Si cette réponse n’est pas fort chevaleresque, elle est du moins très spartiate.

Au demeurant, cet échec dégoûta des conspirations de ce genre. On renvoya de Paris les subalternes, anciens gardes du corps et sous-officiers de la garde royale, en les dirigeant vers les provinces de l’ouest ; et les chefs se renversèrent de nouveau sur les fauteuils rembourrés, d’où ils frondaient tout à l’aise, renonçant à descendre dans la rue, autre terme d’argot de la même époque appartenant aux républicains.

La tentative de la rue des Prouvaires avait coûté beaucoup d’argent. De toutes les nombreuses conspirations tombées dans le domaine des tribunaux pendant le cours de ces années si fertiles en ce genre, c’est la seule où l’on ait trouvé la trace de sommes considérables dépensées.

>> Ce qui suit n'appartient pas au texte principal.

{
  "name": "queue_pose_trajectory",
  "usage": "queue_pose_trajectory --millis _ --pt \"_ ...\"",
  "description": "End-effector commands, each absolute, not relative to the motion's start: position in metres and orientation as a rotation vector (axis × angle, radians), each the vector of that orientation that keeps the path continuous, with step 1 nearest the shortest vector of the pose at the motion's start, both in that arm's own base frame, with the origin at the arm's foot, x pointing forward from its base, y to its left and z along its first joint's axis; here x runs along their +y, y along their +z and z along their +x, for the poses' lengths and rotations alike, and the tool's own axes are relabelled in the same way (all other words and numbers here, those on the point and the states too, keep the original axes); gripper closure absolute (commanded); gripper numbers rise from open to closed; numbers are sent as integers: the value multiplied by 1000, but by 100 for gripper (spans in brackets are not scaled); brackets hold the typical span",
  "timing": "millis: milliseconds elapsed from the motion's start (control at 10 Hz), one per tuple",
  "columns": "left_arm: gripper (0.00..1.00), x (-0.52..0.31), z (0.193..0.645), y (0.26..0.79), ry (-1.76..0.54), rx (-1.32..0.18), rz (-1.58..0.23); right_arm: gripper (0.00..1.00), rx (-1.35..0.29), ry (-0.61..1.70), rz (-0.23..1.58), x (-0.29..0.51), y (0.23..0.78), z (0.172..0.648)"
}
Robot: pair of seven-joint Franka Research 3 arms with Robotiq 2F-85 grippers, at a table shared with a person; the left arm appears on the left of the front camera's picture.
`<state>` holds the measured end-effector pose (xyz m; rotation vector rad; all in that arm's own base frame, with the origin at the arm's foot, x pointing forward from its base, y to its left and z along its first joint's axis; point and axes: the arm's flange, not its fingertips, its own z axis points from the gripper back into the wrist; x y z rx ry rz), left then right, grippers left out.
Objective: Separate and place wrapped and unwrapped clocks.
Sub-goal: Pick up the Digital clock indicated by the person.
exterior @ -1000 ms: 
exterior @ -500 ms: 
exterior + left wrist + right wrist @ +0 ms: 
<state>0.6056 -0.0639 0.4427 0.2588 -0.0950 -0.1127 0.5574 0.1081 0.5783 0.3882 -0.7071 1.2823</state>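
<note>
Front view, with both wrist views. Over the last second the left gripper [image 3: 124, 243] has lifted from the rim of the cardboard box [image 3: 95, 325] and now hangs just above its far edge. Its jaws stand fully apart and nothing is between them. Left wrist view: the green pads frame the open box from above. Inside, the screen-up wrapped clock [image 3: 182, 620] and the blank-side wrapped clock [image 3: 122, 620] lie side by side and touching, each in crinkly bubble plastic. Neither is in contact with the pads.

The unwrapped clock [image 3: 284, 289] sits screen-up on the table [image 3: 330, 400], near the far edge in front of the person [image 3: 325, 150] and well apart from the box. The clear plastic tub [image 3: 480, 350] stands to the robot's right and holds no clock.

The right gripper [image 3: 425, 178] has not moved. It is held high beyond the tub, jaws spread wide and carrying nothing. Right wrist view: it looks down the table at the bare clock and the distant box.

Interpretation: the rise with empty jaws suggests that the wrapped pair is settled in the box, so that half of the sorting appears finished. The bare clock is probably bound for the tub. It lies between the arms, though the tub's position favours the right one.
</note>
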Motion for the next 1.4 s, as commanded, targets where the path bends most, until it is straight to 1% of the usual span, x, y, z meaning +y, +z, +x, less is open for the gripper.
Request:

Le comité s’y était décidé par condescendance pour un petit nombre de carlistes qui ressentent véritablement et sincèrement la répugnance que tous professent hautement pour le secours de l’étranger. Il n’y en a pas un qui ne se dise et ne se croie, peut-être, prêt à courir à la frontière pour en repousser l’étranger, et fort peu qui n’aient l’instinct de rattacher aux succès d’une armée ennemie toutes leurs espérances. Ils renouvelleraient volontiers l’appellation de nos amis les ennemis célébrée par Béranger en 1814 et en conviennent même lorsqu’en tête à tête on les presse d’arguments.